» **Work order**
Write out the lines from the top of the material through the line with "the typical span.", exactly and with nothing added.

========

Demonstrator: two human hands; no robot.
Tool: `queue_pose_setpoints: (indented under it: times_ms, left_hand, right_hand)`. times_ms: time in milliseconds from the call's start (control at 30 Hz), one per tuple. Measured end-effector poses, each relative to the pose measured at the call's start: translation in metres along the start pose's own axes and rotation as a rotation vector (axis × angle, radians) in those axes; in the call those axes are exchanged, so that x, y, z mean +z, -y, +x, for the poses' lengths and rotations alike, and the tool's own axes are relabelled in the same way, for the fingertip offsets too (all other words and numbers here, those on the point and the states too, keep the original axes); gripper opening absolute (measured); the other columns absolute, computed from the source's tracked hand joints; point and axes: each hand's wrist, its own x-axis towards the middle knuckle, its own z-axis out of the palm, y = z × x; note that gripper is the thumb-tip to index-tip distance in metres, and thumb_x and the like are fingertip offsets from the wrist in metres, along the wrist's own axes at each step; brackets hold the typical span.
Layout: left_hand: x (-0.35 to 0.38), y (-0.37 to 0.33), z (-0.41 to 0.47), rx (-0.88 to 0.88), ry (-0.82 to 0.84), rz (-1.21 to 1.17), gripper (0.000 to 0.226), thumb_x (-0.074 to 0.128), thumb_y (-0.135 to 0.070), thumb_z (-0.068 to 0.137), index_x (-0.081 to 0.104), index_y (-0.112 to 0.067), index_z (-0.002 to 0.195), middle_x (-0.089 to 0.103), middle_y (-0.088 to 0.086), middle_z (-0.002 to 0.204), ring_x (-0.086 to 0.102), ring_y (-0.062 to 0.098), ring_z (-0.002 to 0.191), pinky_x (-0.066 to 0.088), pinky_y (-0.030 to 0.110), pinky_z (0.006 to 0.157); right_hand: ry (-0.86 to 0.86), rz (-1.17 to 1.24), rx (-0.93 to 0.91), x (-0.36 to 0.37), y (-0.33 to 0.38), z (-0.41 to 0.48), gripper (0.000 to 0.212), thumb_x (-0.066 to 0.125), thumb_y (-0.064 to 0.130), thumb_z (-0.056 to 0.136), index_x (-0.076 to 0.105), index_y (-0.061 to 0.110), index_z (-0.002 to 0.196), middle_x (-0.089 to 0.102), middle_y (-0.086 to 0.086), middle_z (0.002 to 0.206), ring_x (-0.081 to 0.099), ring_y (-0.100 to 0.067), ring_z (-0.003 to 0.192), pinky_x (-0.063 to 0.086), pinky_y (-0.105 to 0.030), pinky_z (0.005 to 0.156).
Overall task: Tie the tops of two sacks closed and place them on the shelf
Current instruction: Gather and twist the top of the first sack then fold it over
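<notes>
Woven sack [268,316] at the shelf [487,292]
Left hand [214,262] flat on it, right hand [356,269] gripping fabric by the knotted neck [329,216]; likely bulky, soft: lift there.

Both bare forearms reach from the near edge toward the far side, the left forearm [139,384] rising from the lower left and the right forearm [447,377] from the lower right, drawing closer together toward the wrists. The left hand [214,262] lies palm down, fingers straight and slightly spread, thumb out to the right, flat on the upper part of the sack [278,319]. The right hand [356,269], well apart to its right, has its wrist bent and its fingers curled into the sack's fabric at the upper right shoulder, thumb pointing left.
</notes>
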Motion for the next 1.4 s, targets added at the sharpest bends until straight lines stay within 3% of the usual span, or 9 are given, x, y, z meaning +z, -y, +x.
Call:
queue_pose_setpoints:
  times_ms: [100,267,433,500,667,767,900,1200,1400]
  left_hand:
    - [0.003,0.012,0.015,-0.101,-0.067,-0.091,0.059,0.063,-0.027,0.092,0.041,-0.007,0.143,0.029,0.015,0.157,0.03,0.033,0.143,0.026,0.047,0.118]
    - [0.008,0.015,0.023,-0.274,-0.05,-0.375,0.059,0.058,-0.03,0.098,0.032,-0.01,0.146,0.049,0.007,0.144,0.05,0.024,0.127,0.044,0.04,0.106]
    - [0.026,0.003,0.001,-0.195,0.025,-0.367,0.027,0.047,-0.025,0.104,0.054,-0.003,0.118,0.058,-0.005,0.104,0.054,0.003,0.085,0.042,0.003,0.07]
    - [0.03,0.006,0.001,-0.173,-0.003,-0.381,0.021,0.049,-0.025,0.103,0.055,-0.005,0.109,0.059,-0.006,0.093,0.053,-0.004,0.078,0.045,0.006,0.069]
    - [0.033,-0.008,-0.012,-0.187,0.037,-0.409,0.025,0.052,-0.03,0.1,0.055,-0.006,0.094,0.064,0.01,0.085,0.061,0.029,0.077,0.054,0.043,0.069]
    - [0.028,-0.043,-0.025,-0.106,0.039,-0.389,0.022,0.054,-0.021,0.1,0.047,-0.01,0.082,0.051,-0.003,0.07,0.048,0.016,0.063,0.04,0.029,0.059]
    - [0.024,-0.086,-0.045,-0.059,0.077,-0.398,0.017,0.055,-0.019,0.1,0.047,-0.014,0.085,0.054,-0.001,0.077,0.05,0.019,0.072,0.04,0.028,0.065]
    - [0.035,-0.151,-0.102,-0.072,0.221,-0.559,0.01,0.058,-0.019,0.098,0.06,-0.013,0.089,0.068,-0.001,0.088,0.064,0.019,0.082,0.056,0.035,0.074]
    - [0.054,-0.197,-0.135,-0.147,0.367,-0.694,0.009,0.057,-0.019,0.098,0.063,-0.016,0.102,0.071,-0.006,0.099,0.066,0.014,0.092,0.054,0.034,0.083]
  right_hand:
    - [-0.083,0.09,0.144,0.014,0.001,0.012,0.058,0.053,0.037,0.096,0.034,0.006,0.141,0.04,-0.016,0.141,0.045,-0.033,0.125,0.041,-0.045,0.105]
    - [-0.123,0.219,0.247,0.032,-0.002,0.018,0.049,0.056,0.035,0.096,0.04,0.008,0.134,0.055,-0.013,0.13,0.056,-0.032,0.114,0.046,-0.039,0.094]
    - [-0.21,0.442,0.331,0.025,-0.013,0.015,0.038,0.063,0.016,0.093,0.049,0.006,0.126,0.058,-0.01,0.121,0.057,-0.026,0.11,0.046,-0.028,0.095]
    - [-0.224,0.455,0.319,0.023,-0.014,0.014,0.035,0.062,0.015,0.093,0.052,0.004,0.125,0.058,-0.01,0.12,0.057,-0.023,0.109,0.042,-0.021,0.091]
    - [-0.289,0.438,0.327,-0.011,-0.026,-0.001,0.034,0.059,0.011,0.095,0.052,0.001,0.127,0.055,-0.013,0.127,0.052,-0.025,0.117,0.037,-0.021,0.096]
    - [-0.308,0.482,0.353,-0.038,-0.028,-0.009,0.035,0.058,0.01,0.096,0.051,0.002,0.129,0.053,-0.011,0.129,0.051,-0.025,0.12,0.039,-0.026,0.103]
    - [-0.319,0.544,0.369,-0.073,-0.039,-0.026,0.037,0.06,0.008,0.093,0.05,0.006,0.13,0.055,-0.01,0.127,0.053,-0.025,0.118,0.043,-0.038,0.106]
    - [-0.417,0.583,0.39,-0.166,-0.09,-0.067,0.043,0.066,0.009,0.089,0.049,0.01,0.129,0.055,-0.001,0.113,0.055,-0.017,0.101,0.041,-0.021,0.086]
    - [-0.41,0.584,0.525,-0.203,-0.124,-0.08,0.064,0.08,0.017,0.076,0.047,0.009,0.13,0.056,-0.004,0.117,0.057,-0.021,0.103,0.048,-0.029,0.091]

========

» **Solved exercise**
Demonstrator: two human hands; no robot.
Tool: `queue_pose_setpoints: (indented under it: times_ms, left_hand, right_hand)`. times_ms: time in milliseconds from the call's start (control at 30 Hz), one per tuple. Measured end-effector poses, each relative to the pose measured at the call's start: translation in metres along the start pose's own axes and rotation as a rotation vector (axis × angle, radians) in those axes; in the call those axes are exchanged, so that x, y, z mean +z, -y, +x, for the poses' lengths and rotations alike, and the tool's own axes are relabelled in the same way, for the fingertip offsets too (all other words and numbers here, those on the point and the states too, keep the original axes); gripper opening absolute (measured); the other columns absolute, computed from the source's tracked hand joints; point and axes: each hand's wrist, its own x-axis towards the middle knuckle, its own z-axis out of the palm, y = z × x; note that gripper is the thumb-tip to index-tip distance in metres, and thumb_x and the like are fingertip offsets from the wrist in metres, along the wrist's own axes at each step; brackets hold the typical span.

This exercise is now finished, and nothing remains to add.